Starting at the first line of the data below, repeat each line word for word up to and including the line with "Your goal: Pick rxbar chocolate".

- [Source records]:
^^^^^^^^^^^^^^^^
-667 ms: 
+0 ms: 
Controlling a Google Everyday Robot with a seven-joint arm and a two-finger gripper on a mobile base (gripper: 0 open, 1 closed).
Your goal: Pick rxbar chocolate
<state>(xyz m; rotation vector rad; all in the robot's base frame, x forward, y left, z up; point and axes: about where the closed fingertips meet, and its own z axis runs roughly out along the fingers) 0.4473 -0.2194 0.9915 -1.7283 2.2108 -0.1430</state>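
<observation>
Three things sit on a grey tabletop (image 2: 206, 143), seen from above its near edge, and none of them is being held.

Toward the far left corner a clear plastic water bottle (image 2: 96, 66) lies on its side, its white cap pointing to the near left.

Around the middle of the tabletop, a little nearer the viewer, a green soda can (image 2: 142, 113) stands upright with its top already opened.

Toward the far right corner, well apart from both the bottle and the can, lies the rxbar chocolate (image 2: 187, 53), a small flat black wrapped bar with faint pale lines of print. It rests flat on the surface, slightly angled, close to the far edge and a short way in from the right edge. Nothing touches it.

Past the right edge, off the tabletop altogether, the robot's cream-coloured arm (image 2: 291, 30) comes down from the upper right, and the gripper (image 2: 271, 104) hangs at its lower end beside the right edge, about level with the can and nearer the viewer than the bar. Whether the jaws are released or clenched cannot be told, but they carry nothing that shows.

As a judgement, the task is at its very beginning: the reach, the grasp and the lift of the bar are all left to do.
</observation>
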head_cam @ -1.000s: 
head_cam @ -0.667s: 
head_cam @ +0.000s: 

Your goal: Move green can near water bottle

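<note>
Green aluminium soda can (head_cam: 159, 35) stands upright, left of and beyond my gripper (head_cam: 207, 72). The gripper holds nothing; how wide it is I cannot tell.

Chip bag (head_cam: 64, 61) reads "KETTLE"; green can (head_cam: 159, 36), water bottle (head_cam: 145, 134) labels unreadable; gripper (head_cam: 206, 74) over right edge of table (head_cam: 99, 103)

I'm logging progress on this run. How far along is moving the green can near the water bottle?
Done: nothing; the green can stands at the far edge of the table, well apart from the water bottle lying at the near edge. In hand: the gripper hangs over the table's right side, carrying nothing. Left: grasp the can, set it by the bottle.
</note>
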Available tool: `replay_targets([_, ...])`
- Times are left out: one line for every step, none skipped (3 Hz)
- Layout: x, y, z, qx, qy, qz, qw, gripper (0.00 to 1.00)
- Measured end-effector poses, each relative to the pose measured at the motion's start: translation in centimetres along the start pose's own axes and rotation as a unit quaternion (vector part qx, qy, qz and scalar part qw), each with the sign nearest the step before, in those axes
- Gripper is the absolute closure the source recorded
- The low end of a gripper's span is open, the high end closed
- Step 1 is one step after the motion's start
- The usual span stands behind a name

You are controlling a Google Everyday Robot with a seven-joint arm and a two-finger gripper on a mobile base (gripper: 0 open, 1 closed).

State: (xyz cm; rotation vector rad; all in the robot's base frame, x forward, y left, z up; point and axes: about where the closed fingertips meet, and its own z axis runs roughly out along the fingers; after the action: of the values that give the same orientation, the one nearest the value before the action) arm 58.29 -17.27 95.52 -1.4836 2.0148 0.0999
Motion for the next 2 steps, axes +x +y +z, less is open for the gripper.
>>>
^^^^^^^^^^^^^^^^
- [Response for this exercise]:
-667 ms: 
+0 ms: 
Controlling a Google Everyday Robot with a seven-joint arm and a two-finger gripper on a mobile base (gripper: 0 open, 1 closed).
Your goal: Pick rxbar chocolate

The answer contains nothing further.